Abstract 5592: In Acute Coronary Syndromes Being Totally Revascularized Is As Good As Having A Normal Coronary Angiogram
Background: Revascularization is a crucial therapy in acute coronary syndromes (ACS). Purpose: to assess ACS patients outcomes, stratified according to the coronary angiography and/or angioplasty.
Population and methods: 786 consecutive ACS patients submitted to an invasive strategy, divided in 3 groups: A (n=111) normal coronary angiogram; B (n=327) fully revascularized; C (n=348) incomplete revascularization. A 1-year follow up targeting major adverse cardiovascular events (MACE) was performed.
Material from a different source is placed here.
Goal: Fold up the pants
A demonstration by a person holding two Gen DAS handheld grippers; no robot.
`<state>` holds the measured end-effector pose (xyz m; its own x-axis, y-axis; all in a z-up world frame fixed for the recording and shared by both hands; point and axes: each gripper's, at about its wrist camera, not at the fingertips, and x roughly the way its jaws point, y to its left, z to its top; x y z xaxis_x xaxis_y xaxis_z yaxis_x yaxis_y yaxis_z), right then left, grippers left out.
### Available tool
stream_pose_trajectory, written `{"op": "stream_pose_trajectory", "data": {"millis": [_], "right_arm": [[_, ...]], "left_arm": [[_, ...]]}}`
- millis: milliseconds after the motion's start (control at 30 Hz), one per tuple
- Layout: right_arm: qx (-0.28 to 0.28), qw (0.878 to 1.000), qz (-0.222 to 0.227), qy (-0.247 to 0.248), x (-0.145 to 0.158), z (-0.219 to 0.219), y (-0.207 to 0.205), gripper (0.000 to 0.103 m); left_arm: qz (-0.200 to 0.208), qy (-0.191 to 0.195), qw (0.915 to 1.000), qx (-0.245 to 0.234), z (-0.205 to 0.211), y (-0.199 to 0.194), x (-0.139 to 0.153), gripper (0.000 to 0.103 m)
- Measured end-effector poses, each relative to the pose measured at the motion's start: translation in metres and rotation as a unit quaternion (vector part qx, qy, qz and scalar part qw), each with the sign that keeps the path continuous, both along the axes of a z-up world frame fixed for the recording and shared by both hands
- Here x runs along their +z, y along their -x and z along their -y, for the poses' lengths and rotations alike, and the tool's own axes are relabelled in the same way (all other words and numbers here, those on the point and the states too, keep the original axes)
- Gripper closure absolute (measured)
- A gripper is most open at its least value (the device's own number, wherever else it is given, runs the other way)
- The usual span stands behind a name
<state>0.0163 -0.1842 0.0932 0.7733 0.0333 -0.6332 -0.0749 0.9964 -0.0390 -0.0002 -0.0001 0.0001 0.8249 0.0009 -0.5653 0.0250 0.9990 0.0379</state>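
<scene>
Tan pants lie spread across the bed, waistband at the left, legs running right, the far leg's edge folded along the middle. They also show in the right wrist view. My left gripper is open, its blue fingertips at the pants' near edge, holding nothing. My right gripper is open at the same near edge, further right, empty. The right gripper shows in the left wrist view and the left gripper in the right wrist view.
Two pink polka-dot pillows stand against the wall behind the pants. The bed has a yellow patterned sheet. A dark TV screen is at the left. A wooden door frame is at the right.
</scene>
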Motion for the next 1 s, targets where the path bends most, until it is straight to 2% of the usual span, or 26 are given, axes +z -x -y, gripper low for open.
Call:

Results: Group A had more females (38.7 vs 21.1 vs 24.4% p<0.01), patients were more admitted for unstable angina (37.3 vs 14.9 vs 17.9% p<0.01) and had a higher left ventricular ejection fraction (LVEF). Group B were more on previous statin therapy, had more often an admission for ST elevation acute myocardial infarction (17.3 vs 51.7 vs 42.4% p<0.001) and higher peak levels of cardiac biomarkers. Group C were older and had more frequently a previous history of coronary disease. Group C patients had a worse in-hospital mortality (1.8 vs 1.2 vs 7.5% p<0.01) and morbidity. The MACE free survival rate was significantly lower for group C (92.9% vs. 92.9% vs. 78.2%; log rank p<0.001). In a multivariate Cox regression analysis, incomplete revascularization remained an independent predictor of MACE at 1 year (HR 2.74, CI 1.50 – 4.94), in a model that included, age, gender, LVEF, diabetes, coronary anatomy, and admission diagnosis.
Conclusion: Our data strongly support the use of an aggressive invasive strategy in ACS, aimed at achieving full revascularization, as these patients had the same medium term prognosis as those with normal coronary angiogram.